The paragraph features a discussion involving Betsy Rafael about her role in the hiring and transition process for Janesh, a new recruit, highlighting her extensive experience and commitment to ensuring a smooth transition before she leaves at the end of the fiscal year. It then switches to a question from Mike Richards regarding an update on Project Bernini, which focuses on AI integration in the company's operations. Andrew Anagnost responds, emphasizing that AI is being embedded throughout the company's processes and discusses the development of foundational models aimed at automating tasks such as drawing creation and sketch generation.
The paragraph discusses the development and future prospects of Bernini, a top-down innovation focused on understanding 3D geometry. Currently not commercially available, Bernini is being refined with the help of targeted customers. The company is unsure about the exact monetization strategy but sees multiple opportunities, such as charging for advanced features and licensing technology. Autodesk aims to maintain its competitive edge by staying ahead of its rivals, supported by their established AI research lab, which has produced significant research over the past six years.
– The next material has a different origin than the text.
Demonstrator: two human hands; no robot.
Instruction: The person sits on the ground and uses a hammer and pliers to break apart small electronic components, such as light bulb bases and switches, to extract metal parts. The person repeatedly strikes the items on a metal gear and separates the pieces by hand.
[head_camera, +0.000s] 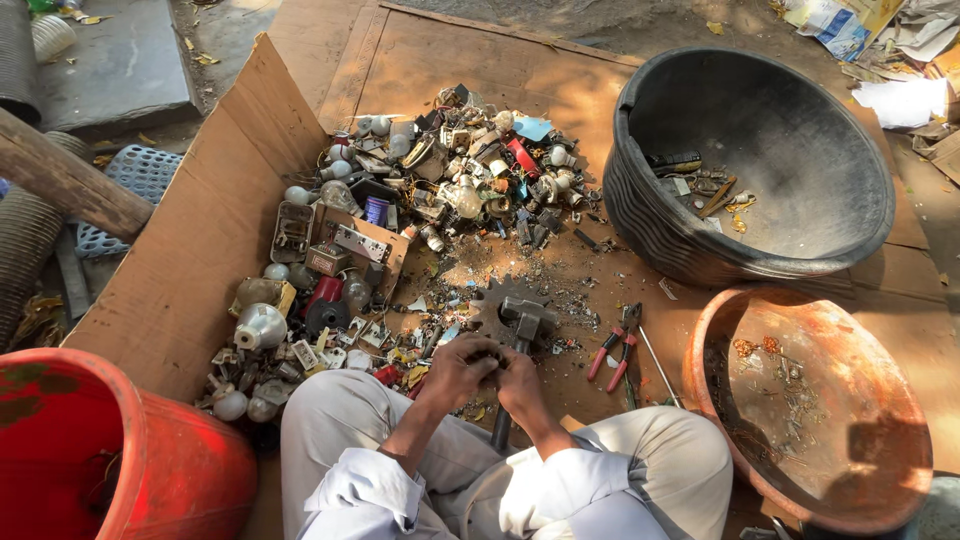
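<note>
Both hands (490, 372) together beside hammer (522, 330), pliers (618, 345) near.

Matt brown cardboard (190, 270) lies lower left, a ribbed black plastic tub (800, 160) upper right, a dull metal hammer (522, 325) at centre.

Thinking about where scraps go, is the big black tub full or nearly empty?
Nearly empty. The black tub sits upright, and only a few small scraps lie against its left inner wall; the rest of its inside is bare.
</note>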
The paragraph discusses a company's strategic focus on 3D design technology and AI, while addressing financial and leadership updates during a conference call. Steve Tusa from JPMorgan asks about changes in billing contributions following a transaction model shift, to which Andrew Anagnost explains that a higher volume of buy-sell business in Europe led to less apparent tailwind from the new model. Joshua Tilton from Wolfe Research inquires about revenue growth projections and the impact of a new CFO. Anagnost mentions that despite aiming for 10% to 15% growth, the company has faced headwinds like the pandemic, inflation, exiting the Russian market, writer's strike, and trade wars, which have kept growth at the low end of their target range.
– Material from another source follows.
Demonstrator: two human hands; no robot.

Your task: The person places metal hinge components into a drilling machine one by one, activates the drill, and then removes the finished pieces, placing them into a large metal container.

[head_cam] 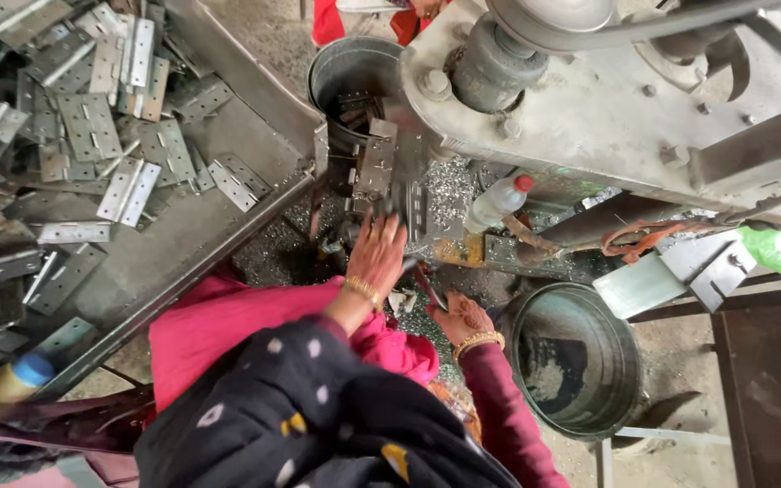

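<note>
Hinge (375, 168) — just beyond left hand (376, 251)

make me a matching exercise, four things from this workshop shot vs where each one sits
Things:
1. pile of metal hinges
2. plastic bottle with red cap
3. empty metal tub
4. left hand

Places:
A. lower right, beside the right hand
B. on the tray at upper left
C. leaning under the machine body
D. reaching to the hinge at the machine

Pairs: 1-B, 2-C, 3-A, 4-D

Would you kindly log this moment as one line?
left hand: reaching to hinge plate under press | right hand: low beside metal bucket | hinge pile on tray
</note>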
The paragraph discusses the challenges and expectations associated with a subscription business model, where revenue changes occur gradually. In the short term, the company anticipates being at the lower end of revenue projections, but maintains a long-term growth guideline of 10% to 15%. The company acknowledges that new perspectives may prompt reassessment, but currently their framework is seen as sensible. Betsy Rafael highlights past performance and ongoing focus on expansion, without providing specific forecasts for next year. The discussion also mentions attention to operating leverage and improvement. Lastly, the operator transitions the discussion to questions from analysts, with Michael Funk of Bank of America asking about upcoming significant cohort renewals.
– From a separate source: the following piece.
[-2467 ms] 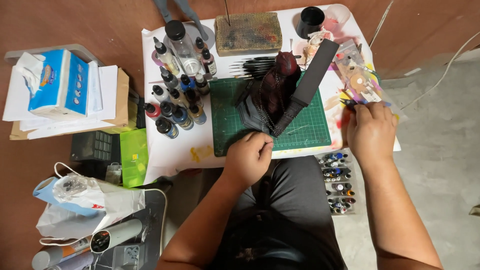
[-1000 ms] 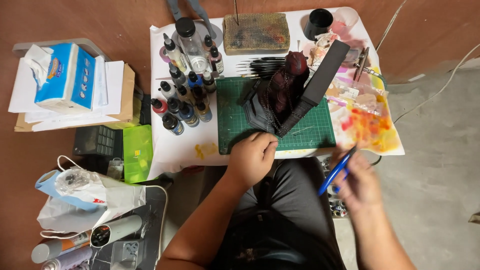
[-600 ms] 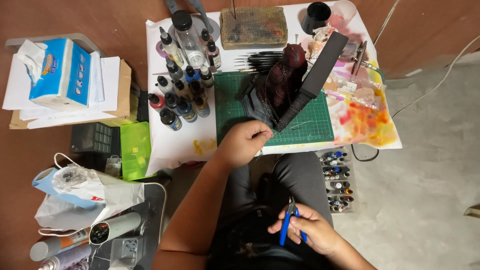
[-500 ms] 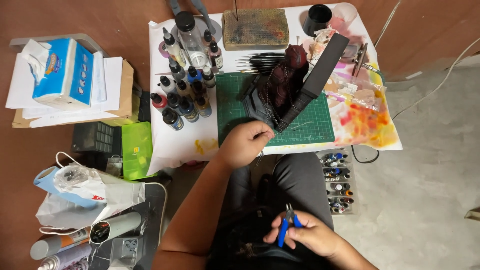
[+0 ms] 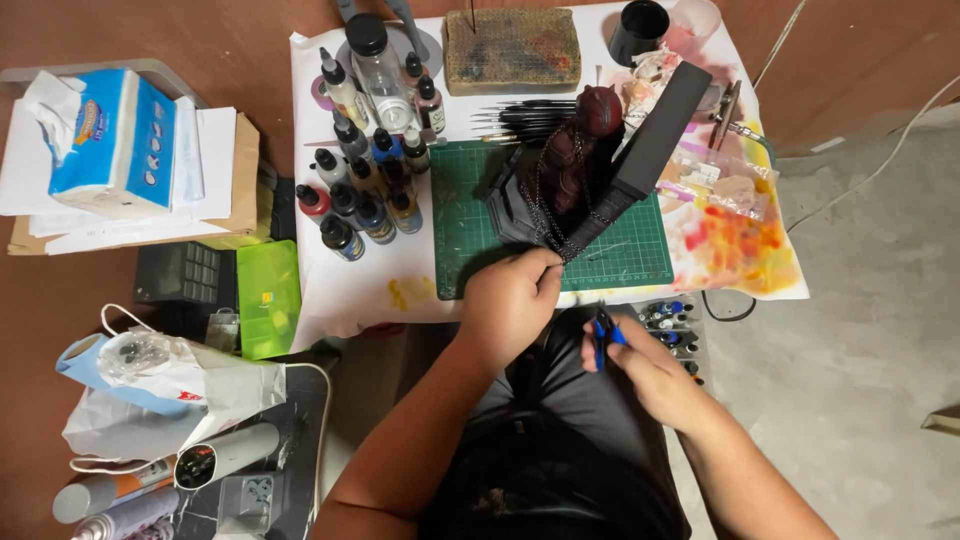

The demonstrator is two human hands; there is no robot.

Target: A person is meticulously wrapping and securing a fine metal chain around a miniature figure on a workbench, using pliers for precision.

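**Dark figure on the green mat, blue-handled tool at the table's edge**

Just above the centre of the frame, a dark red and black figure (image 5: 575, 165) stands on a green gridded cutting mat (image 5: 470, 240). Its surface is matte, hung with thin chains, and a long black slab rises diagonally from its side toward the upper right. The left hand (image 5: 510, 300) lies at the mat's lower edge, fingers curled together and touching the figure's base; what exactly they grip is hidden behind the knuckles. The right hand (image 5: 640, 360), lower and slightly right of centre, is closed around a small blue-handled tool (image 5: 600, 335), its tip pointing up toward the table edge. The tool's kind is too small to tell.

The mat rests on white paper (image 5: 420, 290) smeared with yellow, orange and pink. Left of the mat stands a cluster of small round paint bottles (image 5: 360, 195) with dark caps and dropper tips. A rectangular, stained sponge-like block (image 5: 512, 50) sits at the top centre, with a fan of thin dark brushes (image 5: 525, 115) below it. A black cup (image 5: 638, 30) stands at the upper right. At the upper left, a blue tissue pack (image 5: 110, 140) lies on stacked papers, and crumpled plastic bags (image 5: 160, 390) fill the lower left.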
In the conference call, Betsy Rafael discusses the expectations for renewals, indicating it will be a strong year but avoids providing specific guidance for 2026 until the earnings report in February. Michael Funk inquires about the cost structure related to new investments in transaction models, and Simon Mays-Smith directs him to a slide in the earnings deck for modeling information. The call concludes with Simon expressing gratitude and wishing a happy Thanksgiving to participants in North America.
This summary was generated with AI and may contain some inaccuracies.